#### Problem to solve
Go through the following data and transcribe exactly the stretch of lines from the one holding "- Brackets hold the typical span" to the one holding "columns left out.", both included.

#### Material provided
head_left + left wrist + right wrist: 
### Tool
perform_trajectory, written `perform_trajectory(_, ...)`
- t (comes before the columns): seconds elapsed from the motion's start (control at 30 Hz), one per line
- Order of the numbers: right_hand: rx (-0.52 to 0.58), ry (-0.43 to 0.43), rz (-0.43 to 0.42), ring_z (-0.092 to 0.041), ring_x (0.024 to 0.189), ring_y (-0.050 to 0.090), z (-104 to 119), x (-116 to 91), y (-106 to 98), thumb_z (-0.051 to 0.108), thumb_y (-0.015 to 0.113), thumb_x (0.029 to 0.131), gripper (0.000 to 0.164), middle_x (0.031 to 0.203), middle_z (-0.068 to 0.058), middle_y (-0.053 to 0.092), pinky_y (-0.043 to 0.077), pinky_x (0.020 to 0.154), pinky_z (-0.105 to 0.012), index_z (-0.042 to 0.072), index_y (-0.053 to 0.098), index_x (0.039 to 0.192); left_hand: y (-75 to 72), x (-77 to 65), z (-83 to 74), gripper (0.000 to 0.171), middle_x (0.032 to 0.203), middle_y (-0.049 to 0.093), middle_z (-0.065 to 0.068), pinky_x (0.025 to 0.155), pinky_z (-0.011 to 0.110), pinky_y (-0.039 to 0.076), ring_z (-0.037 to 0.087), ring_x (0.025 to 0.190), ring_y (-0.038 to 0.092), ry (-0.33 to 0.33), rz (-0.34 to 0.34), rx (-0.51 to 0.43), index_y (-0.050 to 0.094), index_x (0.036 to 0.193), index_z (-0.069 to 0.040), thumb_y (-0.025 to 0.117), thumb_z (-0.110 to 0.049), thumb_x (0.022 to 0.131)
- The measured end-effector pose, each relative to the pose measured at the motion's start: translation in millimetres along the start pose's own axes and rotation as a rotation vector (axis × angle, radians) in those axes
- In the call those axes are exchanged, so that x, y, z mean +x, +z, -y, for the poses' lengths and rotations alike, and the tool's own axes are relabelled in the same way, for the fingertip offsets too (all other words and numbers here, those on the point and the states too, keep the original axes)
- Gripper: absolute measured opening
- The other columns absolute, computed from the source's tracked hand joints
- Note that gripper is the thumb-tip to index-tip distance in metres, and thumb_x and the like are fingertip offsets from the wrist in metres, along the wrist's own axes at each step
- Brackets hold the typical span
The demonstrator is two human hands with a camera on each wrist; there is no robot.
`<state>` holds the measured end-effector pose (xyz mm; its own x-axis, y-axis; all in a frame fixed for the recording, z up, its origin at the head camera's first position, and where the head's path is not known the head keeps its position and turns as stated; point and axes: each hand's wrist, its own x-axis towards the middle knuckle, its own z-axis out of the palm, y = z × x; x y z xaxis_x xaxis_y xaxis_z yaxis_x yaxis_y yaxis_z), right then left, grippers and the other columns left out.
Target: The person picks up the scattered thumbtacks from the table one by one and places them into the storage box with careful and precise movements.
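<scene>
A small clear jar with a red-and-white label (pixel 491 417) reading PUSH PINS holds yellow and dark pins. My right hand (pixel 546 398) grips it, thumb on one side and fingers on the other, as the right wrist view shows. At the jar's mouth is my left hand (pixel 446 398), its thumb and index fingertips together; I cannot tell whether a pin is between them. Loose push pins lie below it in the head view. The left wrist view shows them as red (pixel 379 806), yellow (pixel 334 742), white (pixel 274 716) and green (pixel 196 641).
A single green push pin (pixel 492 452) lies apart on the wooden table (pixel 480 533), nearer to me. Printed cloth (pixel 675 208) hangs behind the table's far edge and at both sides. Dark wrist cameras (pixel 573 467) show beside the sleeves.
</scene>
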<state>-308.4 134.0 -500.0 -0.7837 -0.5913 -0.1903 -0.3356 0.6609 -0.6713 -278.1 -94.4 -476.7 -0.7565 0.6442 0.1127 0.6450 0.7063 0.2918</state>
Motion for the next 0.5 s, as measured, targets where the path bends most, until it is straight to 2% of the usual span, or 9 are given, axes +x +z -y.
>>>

#### Finished task
- Brackets hold the typical span
The demonstrator is two human hands with a camera on each wrist; there is no robot.
`<state>` holds the measured end-effector pose (xyz mm; its own x-axis, y-axis; all in a frame fixed for the recording, z up, its origin at the head camera's first position, and where the head's path is not known the head keeps its position and turns as stated; point and axes: each hand's wrist, its own x-axis towards the middle knuckle, its own z-axis out of the palm, y = z × x; x y z xaxis_x xaxis_y xaxis_z yaxis_x yaxis_y yaxis_z), right then left, grippers and the other columns left out.

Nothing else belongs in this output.